Francis Caballero, Lawyer, Professor of Criminal Law at the University of Paris X, President of the Controlled Legalization Movement (MLC), Author of Le Droit de la Drogue, Dalloz, 1989

Not only dangerous for public order, the policy of repression also threatens personal freedom.

In June 1961, Harry Anslinger, the "incorruptible" head of the Narcotics Bureau and chief investigator of the international ban on narcotics said in an American magazine: "We are winning the war on drugs".

Thirty-two years later, one remains staggered by the number of bellicose declarations which follow one after the other at the highest echelons, with the same fecklessness. Nixon and Pompidou in the 70's, Reagan, Bush and Mitterrand in the 80's, Quilès and Pasqua today ... have all declared out and out war on drugs: a strengthening of repressive laws, an increase in the means given to the police, a paramilitary organizational structure... all taking aim at one and the same target: users, dealers and drug traffickers.

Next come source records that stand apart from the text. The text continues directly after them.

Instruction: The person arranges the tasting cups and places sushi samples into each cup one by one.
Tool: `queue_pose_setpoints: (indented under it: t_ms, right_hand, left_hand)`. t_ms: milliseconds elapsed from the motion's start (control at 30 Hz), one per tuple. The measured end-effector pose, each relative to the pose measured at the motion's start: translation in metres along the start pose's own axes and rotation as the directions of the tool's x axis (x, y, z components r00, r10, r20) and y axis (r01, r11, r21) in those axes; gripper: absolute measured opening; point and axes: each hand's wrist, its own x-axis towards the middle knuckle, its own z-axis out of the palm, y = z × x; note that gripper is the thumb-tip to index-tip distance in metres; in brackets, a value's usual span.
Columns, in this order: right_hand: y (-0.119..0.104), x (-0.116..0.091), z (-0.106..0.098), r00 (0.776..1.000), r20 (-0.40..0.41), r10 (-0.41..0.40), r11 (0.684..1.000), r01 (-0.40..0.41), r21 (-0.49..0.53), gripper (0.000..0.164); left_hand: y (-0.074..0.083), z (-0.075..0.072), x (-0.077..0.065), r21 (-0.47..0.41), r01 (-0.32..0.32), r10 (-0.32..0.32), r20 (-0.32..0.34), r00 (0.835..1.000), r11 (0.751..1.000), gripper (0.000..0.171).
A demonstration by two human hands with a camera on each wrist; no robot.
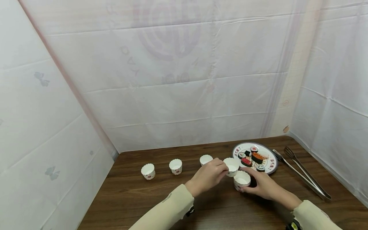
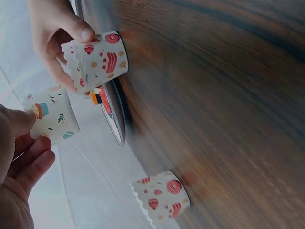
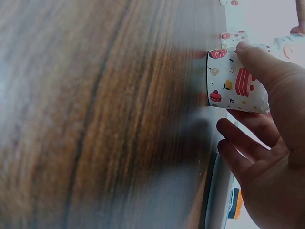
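In the head view, we see the left hand (image 1: pixel 210 174) reaching in from eight o'clock, thumb and fingertips pinching a white paper cup with green-and-blue prints (image 2: pixel 57 114) above the brown wooden table (image 1: pixel 123 198). Our right hand (image 1: pixel 263 184), from four o'clock, grips a red-printed white paper cup (image 1: pixel 242 180) at the lifted cup's five o'clock, thumb nearer us, fingers opposite.

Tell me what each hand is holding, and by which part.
The left hand pinches the raised cup by its side wall; the right hand grips the lower cup by its sides, between thumb and fingers.
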Motion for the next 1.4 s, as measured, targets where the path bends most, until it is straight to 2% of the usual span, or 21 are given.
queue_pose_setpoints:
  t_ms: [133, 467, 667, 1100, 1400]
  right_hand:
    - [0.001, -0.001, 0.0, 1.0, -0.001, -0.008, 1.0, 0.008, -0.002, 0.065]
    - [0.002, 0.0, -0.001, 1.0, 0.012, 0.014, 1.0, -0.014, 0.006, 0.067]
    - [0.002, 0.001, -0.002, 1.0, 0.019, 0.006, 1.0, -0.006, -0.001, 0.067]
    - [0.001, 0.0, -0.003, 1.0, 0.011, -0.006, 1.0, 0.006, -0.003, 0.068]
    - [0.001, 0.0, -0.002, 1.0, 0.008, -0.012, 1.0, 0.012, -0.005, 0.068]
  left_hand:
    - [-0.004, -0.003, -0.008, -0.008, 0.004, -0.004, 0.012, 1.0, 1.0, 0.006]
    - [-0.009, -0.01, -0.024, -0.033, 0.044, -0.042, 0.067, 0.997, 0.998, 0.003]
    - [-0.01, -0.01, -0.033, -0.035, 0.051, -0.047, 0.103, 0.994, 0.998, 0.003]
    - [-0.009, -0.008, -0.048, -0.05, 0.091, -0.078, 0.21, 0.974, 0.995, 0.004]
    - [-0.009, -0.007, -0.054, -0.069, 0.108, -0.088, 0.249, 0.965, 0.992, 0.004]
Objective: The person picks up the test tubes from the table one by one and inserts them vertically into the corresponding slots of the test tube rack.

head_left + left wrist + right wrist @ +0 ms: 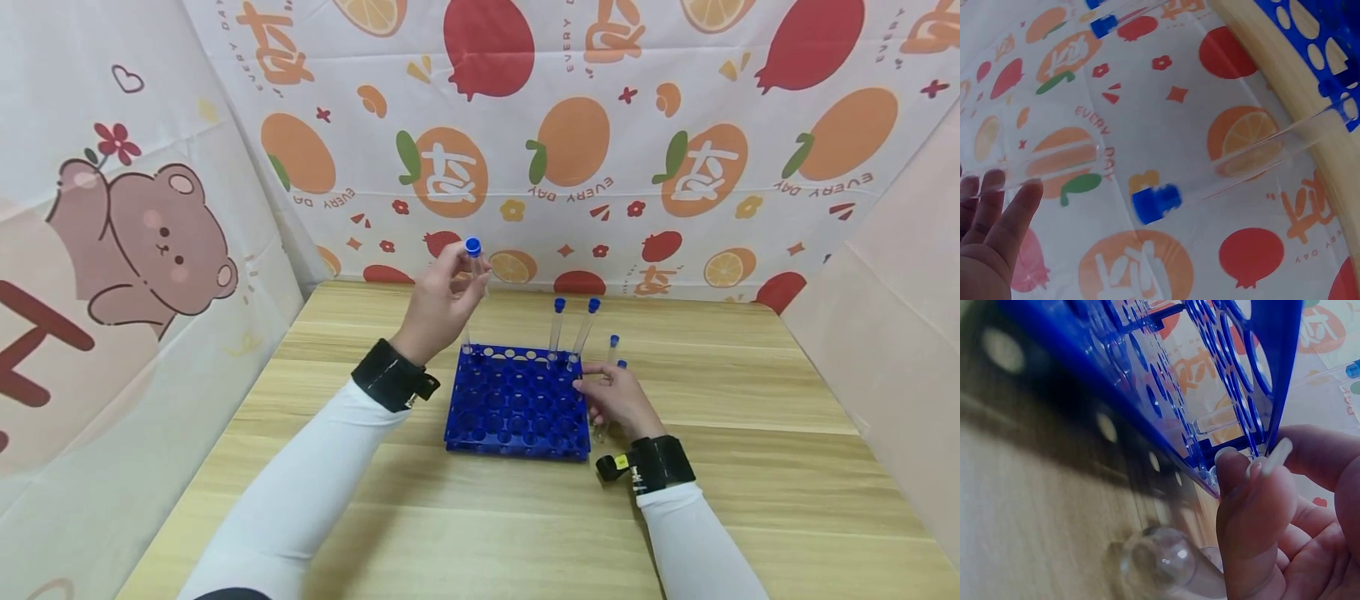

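My left hand (442,302) is raised above the far left of the blue test tube rack (517,400). Its fingers pinch a clear test tube with a blue cap (472,247); the tube's lower end (1079,157) sticks out past the fingertips in the left wrist view. Another capped tube (1241,156) stands in the rack's far left corner, mostly behind that hand in the head view. Two more capped tubes, a left one (556,329) and a right one (585,329), stand at the far right. My right hand (618,398) grips the rack's right edge with thumb and fingers.
Beside the rack, two blue-capped tubes lie on the table, partly hidden by my right hand; one cap (614,340) shows beyond it, and a rounded tube end (1163,559) shows below the fingers. A fruit-printed curtain (570,208) hangs behind the wooden table (750,417).
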A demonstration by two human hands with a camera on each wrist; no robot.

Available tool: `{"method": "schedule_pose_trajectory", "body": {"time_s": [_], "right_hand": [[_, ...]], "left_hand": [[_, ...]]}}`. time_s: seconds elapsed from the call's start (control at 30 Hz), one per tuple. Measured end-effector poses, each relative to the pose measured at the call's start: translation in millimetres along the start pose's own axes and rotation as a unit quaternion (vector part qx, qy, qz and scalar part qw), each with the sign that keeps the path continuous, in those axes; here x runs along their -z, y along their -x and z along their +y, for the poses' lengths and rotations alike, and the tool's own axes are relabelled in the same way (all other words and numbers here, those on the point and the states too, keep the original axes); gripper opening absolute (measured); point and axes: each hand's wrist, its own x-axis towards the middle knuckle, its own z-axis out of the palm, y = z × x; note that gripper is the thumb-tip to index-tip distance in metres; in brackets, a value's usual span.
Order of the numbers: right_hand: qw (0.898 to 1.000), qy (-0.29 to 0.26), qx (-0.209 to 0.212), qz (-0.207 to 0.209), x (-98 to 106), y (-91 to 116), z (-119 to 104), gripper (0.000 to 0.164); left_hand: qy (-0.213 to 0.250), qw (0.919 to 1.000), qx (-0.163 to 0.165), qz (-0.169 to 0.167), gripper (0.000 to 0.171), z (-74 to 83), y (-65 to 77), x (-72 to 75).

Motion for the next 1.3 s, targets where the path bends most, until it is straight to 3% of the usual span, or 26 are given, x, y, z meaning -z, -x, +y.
{"method": "schedule_pose_trajectory", "body": {"time_s": [0.33,0.6,0.93,1.1,1.3], "right_hand": [[1.0,0.008,0.014,0.013,0.4,-7.3,11.6,0.047],[1.0,0.006,0.015,0.016,0.2,-7.9,12.9,0.045],[1.0,0.008,0.015,0.01,1.5,-10.6,12.7,0.048],[1.0,0.015,0.007,0.003,-0.4,3.4,-5.4,0.048],[1.0,0.013,0.011,0.017,0.4,-5.3,6.5,0.046]], "left_hand": [[-0.049,0.9975,0.041,-0.03,0.024,-14.2,6.1,-12.3],[-0.102,0.9931,0.029,-0.051,0.025,-25.0,18.8,-22.4],[-0.169,0.9844,0.023,-0.045,0.025,-35.7,27.1,-27.3],[-0.192,0.9799,0.019,-0.051,0.025,-40.1,31.9,-30.0],[-0.206,0.9775,-0.007,-0.047,0.027,-41.2,38.6,-36.6]]}}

Unfortunately, more than thirty years of the international crusade against drugs and twenty years of applying the law of 1970 have hardly shown convincing results. Worse still: the perverse effects of prohibition/repression have become very worrying, both from the point of view of public order and

personal freedom and that of public health.

At the public order level, one must note that the combination prohibition/repression promotes major as well as petty crime.

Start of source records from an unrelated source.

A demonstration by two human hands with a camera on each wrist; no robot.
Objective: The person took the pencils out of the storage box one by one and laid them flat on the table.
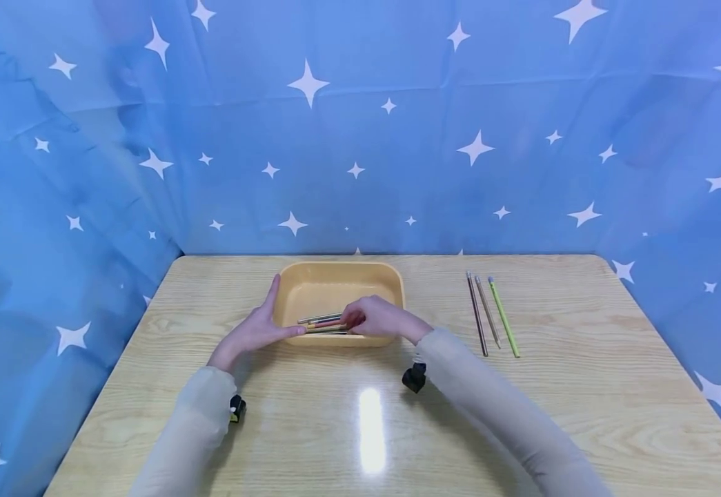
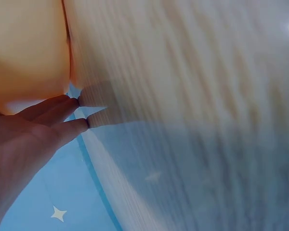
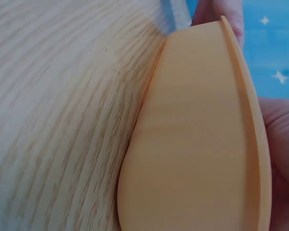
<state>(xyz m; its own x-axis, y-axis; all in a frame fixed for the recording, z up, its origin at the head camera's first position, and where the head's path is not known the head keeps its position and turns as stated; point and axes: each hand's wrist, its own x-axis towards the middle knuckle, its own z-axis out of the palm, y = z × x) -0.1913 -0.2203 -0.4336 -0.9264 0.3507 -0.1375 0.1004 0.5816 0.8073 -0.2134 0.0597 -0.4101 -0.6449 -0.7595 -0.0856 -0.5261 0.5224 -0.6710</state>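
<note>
A pale orange tray point(image 1: 313, 293) sits at the back of the table, left of centre. Several pencils point(image 1: 324, 323) lie side by side along its front wall inside. My left hand point(image 1: 257, 331) spans the front left corner, thumb over the front rim and a straight finger along the left side. In the left wrist view its fingers point(image 2: 53, 113) lie extended beside the tray wall. My right hand point(image 1: 386, 319) reaches over the front rim with curled fingers pinching at the right ends of the pencils. The right wrist view has the tray's outer wall point(image 3: 192, 125) hiding those fingertips.
Right of the tray, a dark pencil point(image 1: 477, 317), a brownish pencil point(image 1: 488, 314) and a green pencil point(image 1: 505, 319) lie roughly parallel on the wooden table point(image 1: 584, 386). A blue curtain with white stars point(image 1: 397, 172) hangs behind the back edge.
</note>
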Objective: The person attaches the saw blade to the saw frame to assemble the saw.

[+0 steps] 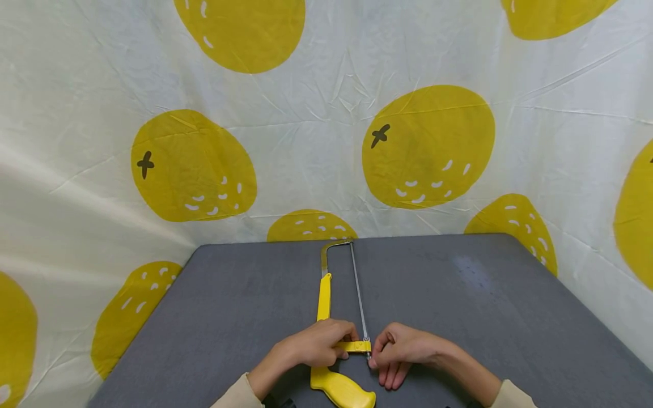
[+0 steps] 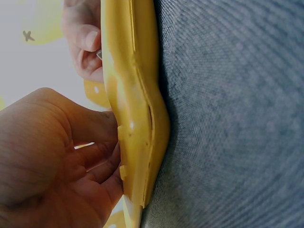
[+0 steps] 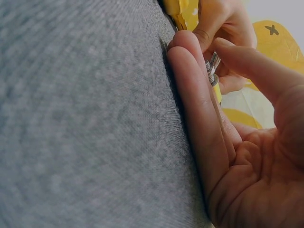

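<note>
Hacksaw (image 1: 324, 297), far end (image 1: 325, 258) in head view only

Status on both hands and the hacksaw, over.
Left hand gripping yellow crosspiece. Right hand pinching wing nut. Hacksaw on grey table, blade mounted. No obstruction seen.

in front of you lies a dark grey tabletop (image 1: 245, 294) with a pale smudge (image 1: 474, 275) toward its far right, backed and flanked by a creased white cloth (image 1: 313, 164) printed with large yellow fruits (image 1: 428, 153).
</note>
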A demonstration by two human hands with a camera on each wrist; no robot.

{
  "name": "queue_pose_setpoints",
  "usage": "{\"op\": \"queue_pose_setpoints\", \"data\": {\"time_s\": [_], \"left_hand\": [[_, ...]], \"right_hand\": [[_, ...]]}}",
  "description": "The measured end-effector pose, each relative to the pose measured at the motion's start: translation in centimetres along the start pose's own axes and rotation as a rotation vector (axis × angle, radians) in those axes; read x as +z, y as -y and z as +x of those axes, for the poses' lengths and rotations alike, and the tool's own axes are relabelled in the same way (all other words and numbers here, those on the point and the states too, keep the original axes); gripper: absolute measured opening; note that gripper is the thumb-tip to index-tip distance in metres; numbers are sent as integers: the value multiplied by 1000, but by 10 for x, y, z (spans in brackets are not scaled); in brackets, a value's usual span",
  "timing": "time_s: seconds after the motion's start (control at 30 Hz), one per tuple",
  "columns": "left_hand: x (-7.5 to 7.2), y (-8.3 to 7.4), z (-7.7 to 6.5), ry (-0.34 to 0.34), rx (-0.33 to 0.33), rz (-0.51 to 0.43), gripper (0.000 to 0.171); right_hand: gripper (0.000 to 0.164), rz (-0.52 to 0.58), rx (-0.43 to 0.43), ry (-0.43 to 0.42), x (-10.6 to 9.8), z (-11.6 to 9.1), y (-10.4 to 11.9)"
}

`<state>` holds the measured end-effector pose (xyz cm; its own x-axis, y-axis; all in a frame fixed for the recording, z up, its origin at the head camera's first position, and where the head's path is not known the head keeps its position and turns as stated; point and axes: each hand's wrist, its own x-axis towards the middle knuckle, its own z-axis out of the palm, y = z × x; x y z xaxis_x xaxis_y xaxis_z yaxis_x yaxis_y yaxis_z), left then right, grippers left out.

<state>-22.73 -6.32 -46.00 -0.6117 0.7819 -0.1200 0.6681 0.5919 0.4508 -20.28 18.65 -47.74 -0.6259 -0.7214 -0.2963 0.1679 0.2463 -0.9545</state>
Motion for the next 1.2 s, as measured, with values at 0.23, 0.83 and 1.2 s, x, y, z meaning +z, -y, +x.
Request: {"op": "queue_pose_setpoints", "data": {"time_s": [0.23,0.83,1.2], "left_hand": [[0,0,0,4,0,4,22],[2,3,0,9,16,1,22],[4,4,0,7,14,15,23]], "right_hand": [[23,3,-7,6,0,0,-1],[23,8,-11,8,2,0,-2],[25,18,-10,6,3,-1,-2]]}}
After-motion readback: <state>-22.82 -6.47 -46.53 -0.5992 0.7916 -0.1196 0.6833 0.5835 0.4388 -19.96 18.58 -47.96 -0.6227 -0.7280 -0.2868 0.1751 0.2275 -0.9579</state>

As far as major crime is concerned, prohibition is the objective ally of drug trafficking. Indeed, the product's rarity value ensures drug traffickers with an annual income of at least $ 150 billion - a real gold mine for organized crime, the Mafia and the drug cartels. As Henri de Choiseul-Praslin demonstrated, the drug market has been boosted by repression which aids and abets the most organized and most dangerous individuals.

For petty crime, prohibition is the driving force behind many crimes and offences. The price of the goods - FF 1,000/gram for heroin, i.e. ten times more expensive than gold - incites the drug addict to carry out a very high number of crimes against people and property: bag snatching, theft of car radios, burglaries, break-ins at pharmacies, prostitution, etc. without forgetting to mention the "deal" which enables the addict to get his dose. According to the Trautman report, the sums of money stolen from the community would amount to FF 30 to 50 million daily.

France - the severest in Europe

The policy of repression is not only dangerous for public order, it also threatens personal freedom. According to the police, the system is unable to catch more than 10 % of the narcotics in circulation, so public order "works itself up" and introduces legal measures which are increasingly severe. According to a seminar which was held in 1992 on the subject of "Drugs and Human Rights", the increase in repression is generalized, but France is the most repressive in Europe. The number of people questioned rose from 3,000 in 1970 to 50,000 in 1992. Today, "drug cases" fill a third of French prisons.

For some, this is not enough. The law of 1970 was reinforced in 1986, 1987, 1989, 1990, 1991, 1992... The repressive machinery has quite evidently spun out of control. It is no holds barred in the fight against the drug traffickers, the "grave diggers of the young". The Medellin syndrome has gripped the legislator.

The problem is that the law applies indiscriminately to cannabis and heroin, to the user-cum-drug pusher and the international drug trafficker. This results in absurd situations, such as the Valenciennes case where article L. 627 of the Code on Public Health was applied to two young students prosecuted for importing 20 grams of resin. The result is that, on the pretext of protecting today's youth, one in fact jeopardizes its future.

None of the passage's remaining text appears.